NBC Attorney Says Wayne Newton Caused Own Problems
LAS VEGAS, Nev. (AP) _ Entertainer Wayne Newton invited an NBC-TV news story about his mob links by asking a reputed Gambino crime family member for help in stopping death threats against his daughter, a network attorney says.
In opening arguments in Newton’s 5 1/2 -year-old defamation lawsuit against NBC, attorney Floyd Abrams said an Oct. 6, 1980, broadcast on Newton’s alleged ties with Guido Penosi simply reflected his relationship with the reputed mobster.
″You will hear Wayne Newton made a critical and dangerous move, a move NBC had nothing to do with,″ Abrams told the jury Wednesday. ″Instead of calling the FBI, he called Guido Penosi. He called the mob.″
Newton was to be the first witness today in the U.S. District Court trial. Other prospective witnesses in the suit include Johnny Carson, NBC newsmen John Chancellor and Tom Brokaw, entertainer Lola Falana and Frank Fahrenkopf, Republican National Committee chairman.

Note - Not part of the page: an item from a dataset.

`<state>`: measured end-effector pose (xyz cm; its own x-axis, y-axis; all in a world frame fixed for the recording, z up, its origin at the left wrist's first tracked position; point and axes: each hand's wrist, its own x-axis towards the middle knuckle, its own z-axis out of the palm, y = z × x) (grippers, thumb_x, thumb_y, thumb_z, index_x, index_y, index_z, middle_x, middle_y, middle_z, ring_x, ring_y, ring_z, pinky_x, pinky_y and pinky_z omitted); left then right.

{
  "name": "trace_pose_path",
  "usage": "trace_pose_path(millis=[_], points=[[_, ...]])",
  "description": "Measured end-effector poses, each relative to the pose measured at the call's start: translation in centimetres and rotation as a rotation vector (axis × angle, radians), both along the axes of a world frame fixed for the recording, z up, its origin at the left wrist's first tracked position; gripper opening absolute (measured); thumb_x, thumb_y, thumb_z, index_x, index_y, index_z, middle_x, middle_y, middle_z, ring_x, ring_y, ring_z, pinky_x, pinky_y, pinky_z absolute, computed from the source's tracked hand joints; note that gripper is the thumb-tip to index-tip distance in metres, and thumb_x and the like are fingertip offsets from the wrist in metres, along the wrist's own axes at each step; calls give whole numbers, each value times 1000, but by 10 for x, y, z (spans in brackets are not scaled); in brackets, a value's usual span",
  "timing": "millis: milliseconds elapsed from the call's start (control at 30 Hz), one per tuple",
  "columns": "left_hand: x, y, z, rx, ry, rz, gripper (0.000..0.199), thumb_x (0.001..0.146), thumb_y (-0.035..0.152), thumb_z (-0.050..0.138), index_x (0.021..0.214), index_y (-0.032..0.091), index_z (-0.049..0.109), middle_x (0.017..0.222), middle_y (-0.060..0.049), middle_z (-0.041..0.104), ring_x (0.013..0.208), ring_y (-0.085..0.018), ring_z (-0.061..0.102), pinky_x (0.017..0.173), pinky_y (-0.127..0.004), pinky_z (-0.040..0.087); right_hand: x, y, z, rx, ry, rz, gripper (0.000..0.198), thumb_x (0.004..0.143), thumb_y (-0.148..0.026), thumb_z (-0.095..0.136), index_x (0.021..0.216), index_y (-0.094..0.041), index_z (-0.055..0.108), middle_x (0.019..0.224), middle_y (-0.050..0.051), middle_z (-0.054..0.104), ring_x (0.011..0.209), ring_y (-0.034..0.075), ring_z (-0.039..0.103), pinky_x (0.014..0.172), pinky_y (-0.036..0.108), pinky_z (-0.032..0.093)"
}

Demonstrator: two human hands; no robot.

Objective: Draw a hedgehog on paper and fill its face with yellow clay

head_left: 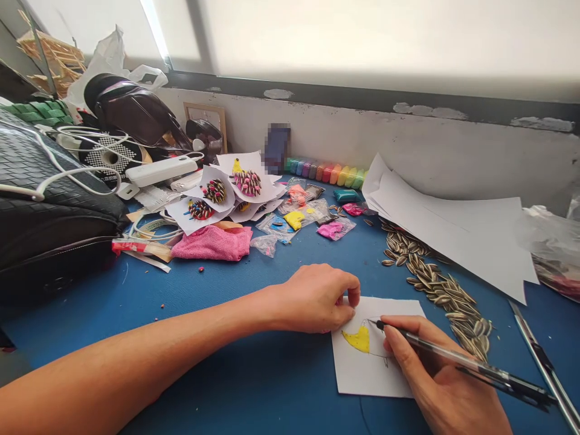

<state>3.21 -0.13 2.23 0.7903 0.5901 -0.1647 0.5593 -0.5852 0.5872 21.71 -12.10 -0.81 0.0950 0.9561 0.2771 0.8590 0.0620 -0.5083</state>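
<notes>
- Right hand grips a slim clear-and-black plastic pen, tip pointing left.
- Small white paper sheet with a yellow patch lies partly under that hand.
- Left hand, fingers curled over the sheet's upper-left corner; whether it pinches, I cannot tell.
- Black-and-white striped seeds lie beyond the right hand.

We see a smooth blue tabletop running up to a low, off-white plastered wall. Along the wall's top we find a dark grey horizontal strip with rough whitish patches. Above it we face a broad, pale cream, glowing panel, crossed at left by a dark upright band and a slanting streak of bright white light.
</notes>
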Motion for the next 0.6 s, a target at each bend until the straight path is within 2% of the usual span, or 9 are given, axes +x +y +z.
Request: trace_pose_path(millis=[433, 600], points=[[0, 1, -3, 1, -23, 2, 21, 78, 24, 53, 94, 26, 66, 82, 3, 70, 71, -14, 61, 59, -23, 37, -3, 0, 2, 21, -3, 14, 23, 91, -41, 52, 85, -26, 68, 78, -2, 76, 68, 16, 73, 54, 19, 57], [0, 1, -2, -22, -25, 5, 21, 77, 22, 53, 94, 26, 65, 79, 3, 69, 68, -13, 60, 58, -22, 36, 3, -1, 4, 0, 25, -33, 23, 89, -43, 55, 86, -26, 70, 73, -2, 75, 61, 16, 72, 51, 19, 56]])
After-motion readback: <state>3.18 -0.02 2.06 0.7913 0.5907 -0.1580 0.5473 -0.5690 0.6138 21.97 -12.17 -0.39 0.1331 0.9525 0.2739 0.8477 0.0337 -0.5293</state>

Newton’s attorney, Morton Galane called the NBC broadcast a ″gross distortion″ and said the broadcast severely cut into Newton’s income, which reached $12 million a year in the late 1970s.
″This case is about a man who at one time had a good name,″ Galane said. ″It is also about a television news broadcast and what this broadcast did to the good name of the man.″
Abrams argued that NBC never said Newton was a member of the mob, only that he had a relationship with Penosi, a relationship he claimed Newton concealed when he went before Nevada gaming authorities two weeks before the broadcast in an effort to get licensed to buy the Aladdin Hotel and Casino.
″The broadcast was about the fact that Mr. Newton didn’t tell the whole truth before Nevada gaming authorities,″ Abrams said.
Galane said a 20-year relationship between Newton and Penosi started when the singer played nightclubs in Miami. He said the relationship was that of a star and a fan, although Newton and Penosi met socially and Penosi once gave Newton’s daughter a saddle for her horse.
Galane said his client had called Penosi for help after threats were made on the life of Newton’s daughter, Erin. Newton has said the threats ceased after he sought Penosi’s help.
Visiting Judge Myron Crocker of Fresno, Calif., said the trial could take two to four months.
Newton moved from Phoenix to Las Vegas in 1957 to launch a singing career in a lounge at the Fremont Hotel in downtown’s Glitter Gulch.
He announced in 1980 that he was purchasing the Aladdin Hotel and Casino, leading to a bitter feud with Carson, who also was reportedly seeking to buy the property.
Newton sold his interest in the Aladdin in 1982, citing differences in business philosophy with his partner, Ed Torres, who had signed him at the Fremont 25 years earlier.